Коренастый, длинноволосый на манер дьячка, сапоги всегда в залихватскую гармошку, Ануфрич в прежние годы приятельствовал с отцом. Когда в студенческую пору Виктор наезжал домой подхарчиться, иногда заставал этого своеобразного человека, который умел веселить людей прибаутками, сохраняя самое серьезное выражение лица, отчего все покатывались со смеху. И когда он наставлял «штудента» по части искусства пития, невозможно было понять, шутит Ануфрич или же делится житейской мудростью.

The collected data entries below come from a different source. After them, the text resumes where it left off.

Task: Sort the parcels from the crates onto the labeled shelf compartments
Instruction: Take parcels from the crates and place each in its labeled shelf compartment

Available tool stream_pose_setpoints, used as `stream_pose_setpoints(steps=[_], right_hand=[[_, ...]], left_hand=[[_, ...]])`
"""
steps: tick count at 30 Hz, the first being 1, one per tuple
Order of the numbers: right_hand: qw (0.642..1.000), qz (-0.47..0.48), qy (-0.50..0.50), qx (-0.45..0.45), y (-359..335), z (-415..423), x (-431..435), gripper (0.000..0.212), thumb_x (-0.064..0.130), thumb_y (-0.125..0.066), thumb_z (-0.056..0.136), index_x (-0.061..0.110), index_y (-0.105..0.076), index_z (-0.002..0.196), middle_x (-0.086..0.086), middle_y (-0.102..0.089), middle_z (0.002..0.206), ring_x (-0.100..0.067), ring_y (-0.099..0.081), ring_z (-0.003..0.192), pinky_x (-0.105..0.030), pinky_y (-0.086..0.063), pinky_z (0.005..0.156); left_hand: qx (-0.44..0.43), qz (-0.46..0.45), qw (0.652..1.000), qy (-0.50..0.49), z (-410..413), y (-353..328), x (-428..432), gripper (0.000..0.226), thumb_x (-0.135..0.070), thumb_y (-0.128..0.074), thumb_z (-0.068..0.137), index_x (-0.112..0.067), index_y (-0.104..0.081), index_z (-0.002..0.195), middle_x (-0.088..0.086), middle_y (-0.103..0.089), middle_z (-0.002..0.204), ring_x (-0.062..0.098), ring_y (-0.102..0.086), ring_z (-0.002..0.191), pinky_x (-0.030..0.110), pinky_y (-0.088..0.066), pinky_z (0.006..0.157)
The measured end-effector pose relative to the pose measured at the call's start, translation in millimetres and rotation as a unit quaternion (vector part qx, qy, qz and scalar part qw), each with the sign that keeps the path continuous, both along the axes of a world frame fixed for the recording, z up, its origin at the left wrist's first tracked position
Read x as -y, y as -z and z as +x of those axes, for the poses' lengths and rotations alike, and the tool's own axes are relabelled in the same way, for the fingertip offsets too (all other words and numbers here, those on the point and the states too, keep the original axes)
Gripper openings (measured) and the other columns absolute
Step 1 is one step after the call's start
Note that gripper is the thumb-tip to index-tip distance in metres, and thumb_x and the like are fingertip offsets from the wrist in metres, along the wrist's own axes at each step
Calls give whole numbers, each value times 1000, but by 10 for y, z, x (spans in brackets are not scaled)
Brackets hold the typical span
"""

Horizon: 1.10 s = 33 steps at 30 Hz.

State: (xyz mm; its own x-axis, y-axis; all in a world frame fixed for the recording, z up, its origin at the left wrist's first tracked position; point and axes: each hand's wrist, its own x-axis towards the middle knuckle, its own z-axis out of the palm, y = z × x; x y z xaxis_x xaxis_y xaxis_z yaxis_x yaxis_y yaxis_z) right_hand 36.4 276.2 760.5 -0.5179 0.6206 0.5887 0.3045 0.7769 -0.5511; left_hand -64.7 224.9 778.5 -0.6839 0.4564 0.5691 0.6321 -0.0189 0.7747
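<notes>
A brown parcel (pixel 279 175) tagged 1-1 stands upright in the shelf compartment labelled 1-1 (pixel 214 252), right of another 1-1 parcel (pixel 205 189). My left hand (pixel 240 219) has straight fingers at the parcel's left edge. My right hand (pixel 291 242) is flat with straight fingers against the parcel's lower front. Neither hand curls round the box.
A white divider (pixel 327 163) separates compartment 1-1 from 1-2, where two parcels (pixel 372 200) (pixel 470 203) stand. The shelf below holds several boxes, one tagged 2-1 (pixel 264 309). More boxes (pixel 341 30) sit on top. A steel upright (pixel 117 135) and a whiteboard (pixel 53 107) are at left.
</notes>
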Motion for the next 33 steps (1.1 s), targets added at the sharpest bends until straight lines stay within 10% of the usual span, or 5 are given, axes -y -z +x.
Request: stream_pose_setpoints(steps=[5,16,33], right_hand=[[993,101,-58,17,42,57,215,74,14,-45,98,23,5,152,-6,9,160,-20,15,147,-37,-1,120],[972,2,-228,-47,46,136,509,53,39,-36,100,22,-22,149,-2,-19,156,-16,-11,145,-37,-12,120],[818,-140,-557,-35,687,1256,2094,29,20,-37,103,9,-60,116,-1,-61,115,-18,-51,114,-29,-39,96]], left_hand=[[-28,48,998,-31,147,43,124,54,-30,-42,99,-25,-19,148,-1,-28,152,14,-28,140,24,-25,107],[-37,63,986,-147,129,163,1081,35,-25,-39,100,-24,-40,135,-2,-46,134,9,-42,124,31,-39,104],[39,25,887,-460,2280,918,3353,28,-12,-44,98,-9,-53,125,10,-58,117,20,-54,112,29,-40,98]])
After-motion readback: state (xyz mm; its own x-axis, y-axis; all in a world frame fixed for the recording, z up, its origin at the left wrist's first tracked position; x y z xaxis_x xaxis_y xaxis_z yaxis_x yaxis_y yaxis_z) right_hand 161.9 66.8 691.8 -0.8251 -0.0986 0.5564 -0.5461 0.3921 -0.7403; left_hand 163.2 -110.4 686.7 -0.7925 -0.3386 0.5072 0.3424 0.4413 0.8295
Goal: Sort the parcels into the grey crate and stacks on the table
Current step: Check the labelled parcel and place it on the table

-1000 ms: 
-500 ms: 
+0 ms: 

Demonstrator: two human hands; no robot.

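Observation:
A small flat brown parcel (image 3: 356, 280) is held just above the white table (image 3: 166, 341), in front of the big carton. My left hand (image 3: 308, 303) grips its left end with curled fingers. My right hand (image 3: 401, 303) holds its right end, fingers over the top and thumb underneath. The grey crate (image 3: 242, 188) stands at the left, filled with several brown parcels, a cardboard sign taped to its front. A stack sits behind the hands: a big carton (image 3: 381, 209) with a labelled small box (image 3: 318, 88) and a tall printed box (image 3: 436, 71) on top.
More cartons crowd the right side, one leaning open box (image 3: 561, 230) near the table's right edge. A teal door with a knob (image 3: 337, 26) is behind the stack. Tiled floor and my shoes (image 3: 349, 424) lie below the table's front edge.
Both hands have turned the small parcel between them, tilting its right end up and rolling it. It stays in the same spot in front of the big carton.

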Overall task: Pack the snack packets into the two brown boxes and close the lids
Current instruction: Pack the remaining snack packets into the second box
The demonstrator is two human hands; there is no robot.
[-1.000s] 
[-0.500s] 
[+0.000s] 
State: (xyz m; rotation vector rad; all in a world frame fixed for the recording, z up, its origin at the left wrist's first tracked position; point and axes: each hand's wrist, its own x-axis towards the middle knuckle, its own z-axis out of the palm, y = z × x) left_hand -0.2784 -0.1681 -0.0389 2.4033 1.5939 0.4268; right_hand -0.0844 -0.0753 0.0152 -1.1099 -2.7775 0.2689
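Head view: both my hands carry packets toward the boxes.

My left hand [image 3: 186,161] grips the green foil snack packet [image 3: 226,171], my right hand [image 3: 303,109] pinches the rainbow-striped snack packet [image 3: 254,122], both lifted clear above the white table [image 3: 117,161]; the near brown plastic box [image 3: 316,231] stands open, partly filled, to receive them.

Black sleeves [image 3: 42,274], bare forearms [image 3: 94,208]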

Те наставления были любопытными. Чтобы, как говорил Ануфрич, «снимать нервы», нормальному мужику примерно раз в три месяца надлежит крепко поддавать, как он говорил, ставить себе примочки. Но два правила! Пей только дома, у родных или надежных друзей, а не в присутствии, чтобы худая молва не пошла, — это раз; а два — никогда не опохмеляйся.
— Страдай до полудня, — учил Ануфрич. — Потом будешь как новенький. Хорошая выпивка, она напряг снимает.
Помнится, Виктор отнесся к совету Ануфрича с юмором. Но лет десять назад, когда жизнь начала припекать, когда накатывалась глубокая усталь и сгусток злой энергии, словно опасный тромб, грозил закупорить здравомыслие, Власыч вспомнил о давних поучениях и попробовал снять стресс дедовским способом. Результат — выше крыши! Через день он порхал пташечкой, избавившись от набежавшей из-за деловых передряг нервозности. С тех пор Донцов разок в квартал позволял себе расслабуху, рассказав Вере о своей странности еще до свадьбы. Чтобы потом не удивлялась.